Total RNA (1.5 μg) was checked for DNA contamination by conventional PCR and then retro-transcribed with Superscript III (200 U/μL; Invitrogen, Carlsbad, CA, USA) using 100 pmol of random hexamers for priming. Subsequent amplifications were performed in a StepOne Plus real-time detection system (Applied Biosystems) using the SYBR Green PCR master mix (Applied Biosystems). The following genes were analyzed: Rock1 (which encodes ROCK1), Rock2 (ROCK2), Nos1 (nitrergic nitric oxide synthase), Nos3 (endothelial nitric oxide synthase), Gucy1a3 (soluble guanylate cyclase), Pde5a (phosphodiesterase type 5), and Prkg1 (protein kinase G). The constitutive HPRT gene was used as the endogenous standard.
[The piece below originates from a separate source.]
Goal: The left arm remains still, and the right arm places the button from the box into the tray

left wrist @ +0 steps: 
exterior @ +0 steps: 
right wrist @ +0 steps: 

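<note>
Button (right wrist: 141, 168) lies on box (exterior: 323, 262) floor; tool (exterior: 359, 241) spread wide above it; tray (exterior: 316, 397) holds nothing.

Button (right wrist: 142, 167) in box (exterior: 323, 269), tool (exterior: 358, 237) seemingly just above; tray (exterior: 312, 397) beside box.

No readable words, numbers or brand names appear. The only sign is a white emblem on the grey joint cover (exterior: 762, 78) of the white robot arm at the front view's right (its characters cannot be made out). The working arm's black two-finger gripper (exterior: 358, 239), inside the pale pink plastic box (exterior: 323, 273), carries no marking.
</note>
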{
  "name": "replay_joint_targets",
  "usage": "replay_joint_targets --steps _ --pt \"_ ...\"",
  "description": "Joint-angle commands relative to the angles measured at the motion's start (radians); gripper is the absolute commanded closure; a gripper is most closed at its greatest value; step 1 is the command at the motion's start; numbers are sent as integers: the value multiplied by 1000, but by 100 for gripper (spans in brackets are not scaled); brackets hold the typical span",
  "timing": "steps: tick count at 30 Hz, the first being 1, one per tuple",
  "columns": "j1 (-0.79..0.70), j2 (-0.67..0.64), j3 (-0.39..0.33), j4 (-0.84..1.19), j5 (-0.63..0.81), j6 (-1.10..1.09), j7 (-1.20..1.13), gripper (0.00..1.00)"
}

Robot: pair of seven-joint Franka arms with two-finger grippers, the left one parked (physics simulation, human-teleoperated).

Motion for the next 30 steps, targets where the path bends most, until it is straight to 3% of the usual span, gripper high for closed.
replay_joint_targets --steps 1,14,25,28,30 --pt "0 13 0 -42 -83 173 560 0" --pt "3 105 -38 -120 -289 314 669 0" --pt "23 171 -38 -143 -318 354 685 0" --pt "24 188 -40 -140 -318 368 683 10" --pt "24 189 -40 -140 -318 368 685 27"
Primers used in this work are listed in Table S1.

Gagliano-Jucá T., Napolitano M., Del Grossi Ferraz Carvalho F., Campos R., Mónica F.Z., Claudino M.A., Antunes E., Lopes A.G, & De Nucci G. (2016). Hydrochlorothiazide Potentiates Contractile Activity of Mouse Cavernosal Smooth Muscle. Sexual Medicine, 4(2), e115-e125.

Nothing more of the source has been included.